One of the most common techniques used to increase oil recovery is gas injection. The gas injection can be either miscible or immiscible depending on the injection pressure. Miscibility can be reached when the pressure exceeds the minimum miscibility pressure (MMP). Temperature and pressure are important factors that usually affect the MMP. Oil properties play an important role in the success of miscible injection, with the miscible gas injection working optimally when oil is light. Here, we performed data analysis based on more than 1500 experiments, simulation and field tests from more than 170 researchers to show the conditions at which miscible injection can be applied. We investigated various gases, including carbon dioxide (CO2), nitrogen (N2), and hydrocarbon gases. Different statistical analysis tools, including histograms, boxplots, and cross-plots, are used in this study. The data demonstrate that CO2 is the most commonly used gas during miscible injection.
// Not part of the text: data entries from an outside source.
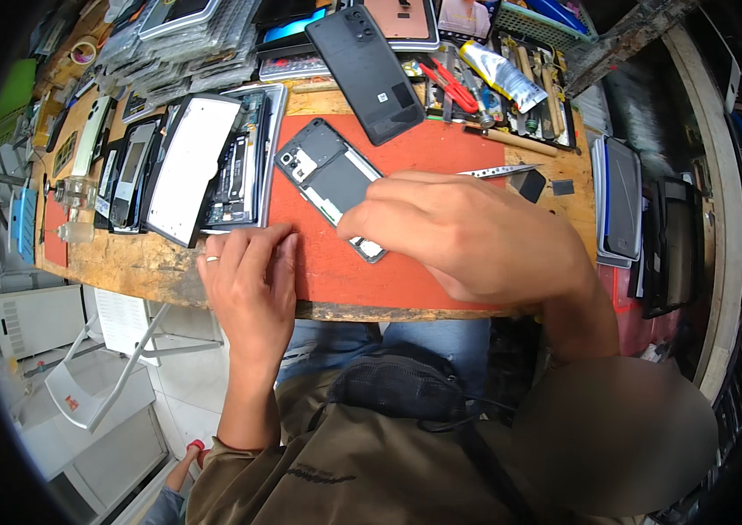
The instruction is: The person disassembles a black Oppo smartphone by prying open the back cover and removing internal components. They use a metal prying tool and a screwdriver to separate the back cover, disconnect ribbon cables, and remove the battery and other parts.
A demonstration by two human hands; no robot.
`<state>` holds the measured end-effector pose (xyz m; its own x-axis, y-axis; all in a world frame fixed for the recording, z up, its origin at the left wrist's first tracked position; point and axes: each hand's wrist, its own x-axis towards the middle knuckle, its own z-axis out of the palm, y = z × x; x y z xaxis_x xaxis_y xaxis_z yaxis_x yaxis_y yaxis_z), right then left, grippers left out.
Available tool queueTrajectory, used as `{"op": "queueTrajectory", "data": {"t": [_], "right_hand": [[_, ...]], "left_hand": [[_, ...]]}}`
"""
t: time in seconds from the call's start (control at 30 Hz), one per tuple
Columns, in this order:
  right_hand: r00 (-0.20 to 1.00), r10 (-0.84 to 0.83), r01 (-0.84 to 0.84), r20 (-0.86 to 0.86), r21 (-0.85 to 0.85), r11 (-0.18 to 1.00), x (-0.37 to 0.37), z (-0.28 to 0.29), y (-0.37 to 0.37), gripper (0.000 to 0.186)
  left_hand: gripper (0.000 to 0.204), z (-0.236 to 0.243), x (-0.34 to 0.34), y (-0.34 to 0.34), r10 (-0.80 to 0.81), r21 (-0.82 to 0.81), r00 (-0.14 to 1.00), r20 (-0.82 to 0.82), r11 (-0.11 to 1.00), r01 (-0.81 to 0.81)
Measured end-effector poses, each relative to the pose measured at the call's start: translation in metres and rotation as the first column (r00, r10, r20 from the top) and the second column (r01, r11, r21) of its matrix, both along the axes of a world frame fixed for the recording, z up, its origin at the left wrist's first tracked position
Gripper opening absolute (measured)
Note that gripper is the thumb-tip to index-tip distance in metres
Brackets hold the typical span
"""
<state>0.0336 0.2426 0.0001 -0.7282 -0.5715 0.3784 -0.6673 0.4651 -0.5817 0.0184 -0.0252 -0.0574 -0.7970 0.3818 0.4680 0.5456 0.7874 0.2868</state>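
An opened smartphone (329,175) lies tilted on the red-orange mat (458,149). Its back is off, so the camera module, dark inner frame and a pale strip show. My right hand (467,223) is over its lower end, fingers bent and pressed together at the phone's edge. Whatever they may hold is hidden by the hand. At the table's front edge rests my left hand (248,271), a ring on one finger, its loosely bent fingers on the surface with nothing visible in them. Above the phone lies a dark phone back cover (367,74).
Opened tablets (244,166) and a white panel (192,166) lie left of the mat. Behind stand stacked plastic trays (178,52). Red-handled pliers (450,86), a yellow-silver tube (502,74) and metal tweezers (500,171) lie at the right, beyond my right hand.
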Motion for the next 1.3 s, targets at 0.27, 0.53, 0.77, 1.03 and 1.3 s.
{"op": "queueTrajectory", "data": {"t": [0.27,0.53,0.77,1.03,1.3], "right_hand": [[0.989,-0.150,0.145,0.015,0.173,0.974,0.000,-0.002,0.002,0.028],[0.993,-0.108,0.100,0.046,0.153,0.983,0.001,0.002,0.003,0.029],[0.995,-0.095,0.089,0.034,0.144,0.986,-0.003,-0.003,0.005,0.027],[0.996,-0.085,0.082,0.021,0.112,0.990,-0.002,0.001,0.005,0.027],[0.997,-0.079,0.079,-0.002,0.110,0.991,-0.003,-0.001,0.004,0.026]], "left_hand": [[0.012,0.008,-0.004,0.009,0.003,-0.091,0.997,0.079,0.996,0.004],[0.018,-0.008,0.006,-0.003,-0.123,0.318,0.986,0.110,0.945,0.082],[0.024,-0.012,0.010,0.003,-0.148,0.349,0.981,0.129,0.932,0.095],[0.019,-0.018,0.007,0.007,-0.168,0.403,0.980,0.103,0.908,0.113],[0.015,-0.019,0.007,0.006,-0.148,0.370,0.986,0.082,0.923,0.108]]}}
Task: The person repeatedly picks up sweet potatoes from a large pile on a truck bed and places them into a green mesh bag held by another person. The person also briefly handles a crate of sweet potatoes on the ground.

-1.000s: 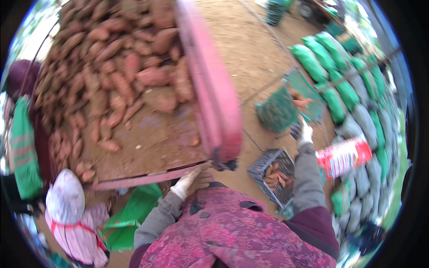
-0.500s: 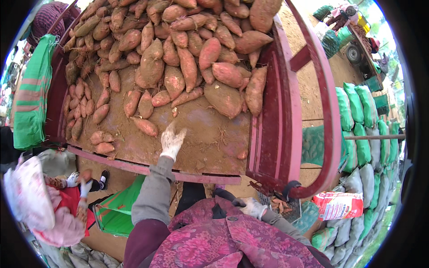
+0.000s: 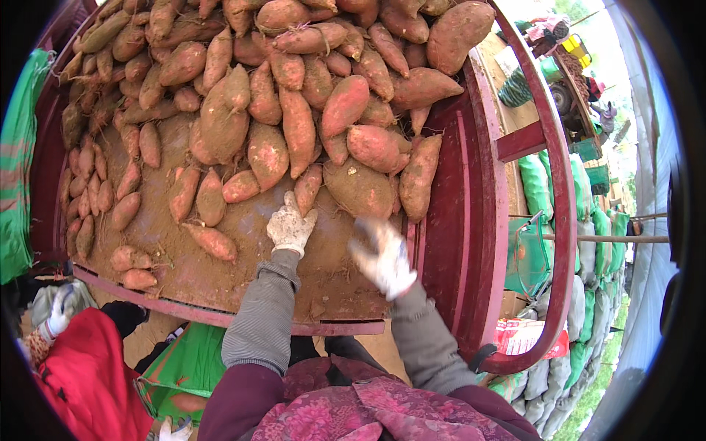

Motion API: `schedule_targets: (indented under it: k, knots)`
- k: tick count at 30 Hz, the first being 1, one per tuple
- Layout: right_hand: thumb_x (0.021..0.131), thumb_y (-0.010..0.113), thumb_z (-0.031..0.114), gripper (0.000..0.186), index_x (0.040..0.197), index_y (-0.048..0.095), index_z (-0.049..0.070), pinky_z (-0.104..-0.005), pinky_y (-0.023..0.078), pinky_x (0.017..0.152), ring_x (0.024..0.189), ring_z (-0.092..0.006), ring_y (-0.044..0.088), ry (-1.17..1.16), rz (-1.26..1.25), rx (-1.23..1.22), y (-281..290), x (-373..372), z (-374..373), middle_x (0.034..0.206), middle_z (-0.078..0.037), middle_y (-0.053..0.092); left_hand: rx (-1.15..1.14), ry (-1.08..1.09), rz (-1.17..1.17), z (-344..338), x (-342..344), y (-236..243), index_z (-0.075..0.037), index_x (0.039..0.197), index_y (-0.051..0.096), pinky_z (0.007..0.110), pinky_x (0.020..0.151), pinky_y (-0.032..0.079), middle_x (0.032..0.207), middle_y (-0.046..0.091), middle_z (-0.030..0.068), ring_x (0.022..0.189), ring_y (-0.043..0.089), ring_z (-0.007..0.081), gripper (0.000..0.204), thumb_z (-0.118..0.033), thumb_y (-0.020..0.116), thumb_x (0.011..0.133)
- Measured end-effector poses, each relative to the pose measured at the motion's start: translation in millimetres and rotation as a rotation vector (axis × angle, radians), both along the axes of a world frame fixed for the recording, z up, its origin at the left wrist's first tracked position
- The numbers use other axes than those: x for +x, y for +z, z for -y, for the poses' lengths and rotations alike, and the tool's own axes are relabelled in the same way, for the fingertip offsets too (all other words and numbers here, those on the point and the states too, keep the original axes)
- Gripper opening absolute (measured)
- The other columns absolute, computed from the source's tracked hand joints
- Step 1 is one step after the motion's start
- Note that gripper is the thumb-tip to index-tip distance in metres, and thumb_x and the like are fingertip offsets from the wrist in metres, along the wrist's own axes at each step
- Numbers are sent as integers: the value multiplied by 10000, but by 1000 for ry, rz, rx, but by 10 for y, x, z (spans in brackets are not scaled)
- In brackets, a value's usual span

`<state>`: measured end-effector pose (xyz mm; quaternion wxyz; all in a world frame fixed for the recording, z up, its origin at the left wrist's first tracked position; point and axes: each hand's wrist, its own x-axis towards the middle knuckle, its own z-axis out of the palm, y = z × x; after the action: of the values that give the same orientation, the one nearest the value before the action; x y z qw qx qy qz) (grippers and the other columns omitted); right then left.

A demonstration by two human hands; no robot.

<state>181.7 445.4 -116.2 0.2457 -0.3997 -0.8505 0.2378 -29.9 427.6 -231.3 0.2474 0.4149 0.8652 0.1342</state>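
Here the gloved left hand (image 3: 291, 226) lies flat, fingers spread, fingertips touching a small sweet potato (image 3: 307, 188) whose long axis runs up and slightly right, narrow end toward the hand. The gloved right hand (image 3: 384, 257) is blurred, seemingly open, near a broad round potato (image 3: 360, 189). Both rest on the dirt-covered red cart bed (image 3: 243, 242), below the heaped pile (image 3: 294, 81). Green sacks (image 3: 535, 187) stand right.

Reddish-brown sweet potatoes (image 3: 294, 125); maroon cart (image 3: 460, 242); seemingly white gloves (image 3: 291, 228).
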Motion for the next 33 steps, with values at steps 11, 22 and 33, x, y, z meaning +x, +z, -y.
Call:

The majority of studies performed their experiments at temperatures between 40 to 100 °C using oil with a viscosity of 0.25 to 1.5 cp, and an API gravity between 35.1 to 45 °API. Since a variety of gases have been investigated in this research, a variety of MMP has been reported.


Gas Enhanced Oil Recovery (GEOR) has been used widely for decades to increase the oil recovery from hydrocarbon reservoirs. Researchers have experimented with the use of different types of gases to be injected into the reservoirs, with the aim of increasing oil production. These gases include Carbon Dioxide (CO2), Nitrogen (N2), Methane (CH4), Ethane (C2H8), and Propane (C3H12). These gases have been thoroughly researched over the past decades, and many have been proven to be successful in enhancing oil recovery (Crawford, et al., 1978; Lee, and Reitzel, 1982; Hudgins, et al., 1990; Kulkarni, and Rao, 2005; Adel, et al., 2018). Gas EOR is injected into the reservoir by different methods; continuous gas injection, which involves injecting the gas continuously without any other fluid, water alternating gas, where gas and water are injected in consecutive cycles, and cyclic gas injection, which also known as ‘huff-n-puff’. The consecutive cycles method, the same well is used for injection and production by injecting the gas multiple times for soaking and production. This method has proven its success in conventional reservoirs (Issever, et al., 1993; Miller, et al., 1994; Lino, 1994; Kanfar and Clarkson, 2017).